Call for applications
The University of Manchester’s Centre for the History of Science, Technology and Medicine (CHSTM) offers a two-year postdoctoral Research Fellow position to pursue independent research and scholarly publications in the history of the biological sciences, including medicine, after 1800. The position is supported by the Williamson Fund, which was established to further the study of these subjects at the University. The start date is September 2015.
This post would suit a historian of modern biology and/or medicine, broadly construed. You will be expected to specify a research question and/or area of research, and are encouraged to send up to two samples of work with their completed application. We are particularly interested in work in or across the following areas: ecology and environmental sciences; biomedical sciences; botany and zoology; global health; molecular biology; and biomedicine and its publics.
To apply for this position, please go to
Informal enquiries can be made to Dr Ian Burney.
Telephone: +44 161 275 5871
The University of Manchester values a diverse workforce and welcomes applications from all sections of the community.
Closing date : 15 January 2015
Reference : LSX-05516
Faculty / Organisational unit: Life Sciences
Division: Education and HSTM
Employment type: Fixed Term
Duration: 24 months
Location: Oxford Road, Manchester
Salary: £38,511 to £47,328 per year
Hours per week: full time
Centre for the History of Science, Technology and Medicine (CHSTM) and Wellcome Unit for the History of Medicine
The Centre for the History of Science, Technology and Medicine (CHSTM) was founded in 1986 and serves as a focus for the discipline in North West England and beyond. The Wellcome Unit was established in the following year. CHSTM is well-networked nationally and internationally, and regularly hosts visiting scholars, workshops and conferences. The Centre is home to one of the largest groups in the history of science, technology and medicine (HSTM) in the UK, and has within it a Wellcome Unit for the History of Medicine and the UK National Archive for the History of Computing, a major research resource for information technology history and culture.
Our research focus is on the history of science, technology and medicine since 1800, drawing on approaches from social and cultural history, science and technology studies (STS), and extending to Science Communication and Contemporary History. We are particularly interested in the intersections and interactions between science and technology and medicine, and all of our work explores science, technology and medicine in its social, cultural and political contexts. While much of our research is on Britain, this work often has an international comparative context, and we have researchers working on Europe and North America. The Centre has an excellent record of attracting research funding and has four major projects currently running: The Earth Under Surveillance: Climate Change, Geophysics and the Cold War Legacy (ERC, €1.3M), Before Translational Medicine (Wellcome Trust, £881K), and ‘Pedigree Chums: Science, Medicine and the Remaking of the Dog in the Twentieth Century’ (Wellcome Trust, £500K); and, with the School of Computer Science, Text Mining the History of Medicine (AHRC, £340K).
CHSTM has long played a key role in the development of HSTM in Britain through its Masters and doctoral training.

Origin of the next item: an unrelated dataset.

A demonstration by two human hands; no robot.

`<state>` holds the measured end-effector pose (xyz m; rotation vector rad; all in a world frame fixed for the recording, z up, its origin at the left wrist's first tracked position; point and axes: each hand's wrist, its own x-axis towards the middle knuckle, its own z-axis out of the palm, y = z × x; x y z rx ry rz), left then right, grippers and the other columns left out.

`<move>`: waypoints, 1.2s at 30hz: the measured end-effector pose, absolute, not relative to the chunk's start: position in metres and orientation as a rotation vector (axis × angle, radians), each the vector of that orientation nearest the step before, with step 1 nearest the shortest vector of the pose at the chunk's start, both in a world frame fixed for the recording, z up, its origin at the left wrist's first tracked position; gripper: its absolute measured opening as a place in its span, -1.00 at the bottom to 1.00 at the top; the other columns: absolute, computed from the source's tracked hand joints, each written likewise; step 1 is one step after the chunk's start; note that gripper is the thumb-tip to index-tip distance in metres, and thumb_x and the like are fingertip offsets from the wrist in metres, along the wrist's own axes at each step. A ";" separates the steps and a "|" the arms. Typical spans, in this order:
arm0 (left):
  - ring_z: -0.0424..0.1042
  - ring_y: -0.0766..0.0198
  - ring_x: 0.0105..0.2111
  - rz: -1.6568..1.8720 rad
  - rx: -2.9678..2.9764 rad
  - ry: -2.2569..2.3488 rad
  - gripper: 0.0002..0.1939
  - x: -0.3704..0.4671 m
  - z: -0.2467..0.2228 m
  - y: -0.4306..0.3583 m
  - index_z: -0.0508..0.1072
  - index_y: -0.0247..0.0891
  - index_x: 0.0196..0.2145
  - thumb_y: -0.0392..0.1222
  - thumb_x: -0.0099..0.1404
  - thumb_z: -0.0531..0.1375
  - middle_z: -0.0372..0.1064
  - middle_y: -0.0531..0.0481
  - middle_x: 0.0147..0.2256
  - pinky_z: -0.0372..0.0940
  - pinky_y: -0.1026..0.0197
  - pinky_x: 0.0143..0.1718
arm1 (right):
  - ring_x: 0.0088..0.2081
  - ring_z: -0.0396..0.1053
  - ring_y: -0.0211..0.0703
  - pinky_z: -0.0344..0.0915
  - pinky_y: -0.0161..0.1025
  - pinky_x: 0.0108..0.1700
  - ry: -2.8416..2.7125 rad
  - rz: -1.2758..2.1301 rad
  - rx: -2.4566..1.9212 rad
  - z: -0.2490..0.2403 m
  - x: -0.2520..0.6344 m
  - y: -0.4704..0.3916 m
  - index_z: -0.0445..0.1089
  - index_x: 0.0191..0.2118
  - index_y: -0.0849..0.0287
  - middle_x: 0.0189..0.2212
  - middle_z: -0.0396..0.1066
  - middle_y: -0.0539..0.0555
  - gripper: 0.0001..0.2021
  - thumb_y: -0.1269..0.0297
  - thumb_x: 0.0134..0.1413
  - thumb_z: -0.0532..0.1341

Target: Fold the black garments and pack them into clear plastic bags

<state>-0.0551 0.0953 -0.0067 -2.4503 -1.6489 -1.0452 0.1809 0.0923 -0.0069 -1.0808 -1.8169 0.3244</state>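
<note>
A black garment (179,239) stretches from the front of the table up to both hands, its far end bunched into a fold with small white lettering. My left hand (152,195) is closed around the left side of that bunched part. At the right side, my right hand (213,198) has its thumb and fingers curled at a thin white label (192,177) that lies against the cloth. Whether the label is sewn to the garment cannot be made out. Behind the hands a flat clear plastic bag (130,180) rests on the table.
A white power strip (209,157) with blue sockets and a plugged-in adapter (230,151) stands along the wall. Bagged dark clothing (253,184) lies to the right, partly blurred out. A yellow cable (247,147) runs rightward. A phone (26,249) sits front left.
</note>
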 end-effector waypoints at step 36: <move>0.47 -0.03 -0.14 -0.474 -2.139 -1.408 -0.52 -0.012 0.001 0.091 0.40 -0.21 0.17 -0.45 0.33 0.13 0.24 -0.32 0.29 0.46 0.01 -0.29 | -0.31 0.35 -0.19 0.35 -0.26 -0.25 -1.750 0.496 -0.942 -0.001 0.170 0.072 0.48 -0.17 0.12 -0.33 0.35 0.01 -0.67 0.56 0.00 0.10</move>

Our postdoctoral community, the largest of any British HSTM department, provides a lively and supportive environment for those who wish to pursue an academic career in HSTM. We have an excellent record of our fellows and research associates securing posts in the field, with many former colleagues now in leading positions across the world.
As one of the largest HSTM groups in Britain, the Centre has wide expertise and a critical mass of researchers working on many different areas and types of project. We regularly welcome short- and long-term visitors from institutions across the world. The Centre is also a focus for HSTM in the University, and, through its associates, helps draw together the work of staff in other discipline areas who work on similar and related themes. We host weekly research seminars, and regularly organise events including workshops and conferences. The Manchester region, with its universities and museums, has many libraries and archives, providing a wealth of resources for research in HSTM.

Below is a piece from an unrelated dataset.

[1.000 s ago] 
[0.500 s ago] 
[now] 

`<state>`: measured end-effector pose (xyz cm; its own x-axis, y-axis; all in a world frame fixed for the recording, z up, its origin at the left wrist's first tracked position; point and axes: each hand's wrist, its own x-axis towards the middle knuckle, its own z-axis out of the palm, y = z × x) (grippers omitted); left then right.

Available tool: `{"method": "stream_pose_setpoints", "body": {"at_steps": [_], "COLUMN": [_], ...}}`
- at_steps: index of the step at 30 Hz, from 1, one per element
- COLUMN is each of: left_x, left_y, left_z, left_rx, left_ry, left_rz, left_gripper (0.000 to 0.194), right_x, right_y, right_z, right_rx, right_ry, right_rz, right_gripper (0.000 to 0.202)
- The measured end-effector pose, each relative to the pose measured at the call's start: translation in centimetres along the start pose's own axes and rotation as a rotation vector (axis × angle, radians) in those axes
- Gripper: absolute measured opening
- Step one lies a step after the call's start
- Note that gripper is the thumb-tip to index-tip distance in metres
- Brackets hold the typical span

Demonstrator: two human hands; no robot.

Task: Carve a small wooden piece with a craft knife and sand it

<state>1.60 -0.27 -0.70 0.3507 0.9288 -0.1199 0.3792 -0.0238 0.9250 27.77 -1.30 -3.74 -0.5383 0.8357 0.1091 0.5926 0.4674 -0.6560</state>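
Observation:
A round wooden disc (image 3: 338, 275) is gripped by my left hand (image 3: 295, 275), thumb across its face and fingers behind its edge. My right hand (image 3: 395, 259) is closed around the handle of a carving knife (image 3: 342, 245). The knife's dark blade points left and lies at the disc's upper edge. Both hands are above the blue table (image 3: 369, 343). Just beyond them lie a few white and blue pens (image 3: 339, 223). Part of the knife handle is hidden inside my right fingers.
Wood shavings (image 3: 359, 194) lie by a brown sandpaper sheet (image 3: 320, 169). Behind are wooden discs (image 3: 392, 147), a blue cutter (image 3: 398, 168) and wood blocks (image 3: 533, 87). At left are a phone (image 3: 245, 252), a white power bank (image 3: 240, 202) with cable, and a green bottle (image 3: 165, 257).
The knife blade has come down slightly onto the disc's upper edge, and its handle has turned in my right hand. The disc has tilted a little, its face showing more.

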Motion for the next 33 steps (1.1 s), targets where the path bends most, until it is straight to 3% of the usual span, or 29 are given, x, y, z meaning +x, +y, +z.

Further information can be found at http://www.chstm.manchester.ac.uk
Faculty of Life Sciences
The Faculty of Life Sciences (FLS) is in the top three in life sciences in the UK (RAE 2008). It is located in state-of-the-art facilities including the Michael Smith, AV Hill, John Garside and CTF buildings, with outstanding core facilities. FLS comprises more than 700 academic, technical and secretarial staff, and delivers research and teaching at world-class levels of excellence. FLS has a dynamic research community, which carries out fundamental and applied research of high international repute that encompasses the entire range from molecules to cells, tissues and organisms in health and disease, and the environment, and have a flourishing postgraduate training programme. We deliver undergraduate courses for biological science, medical, dental and nursing students and offer a range of modular options to support its honours degree programmes.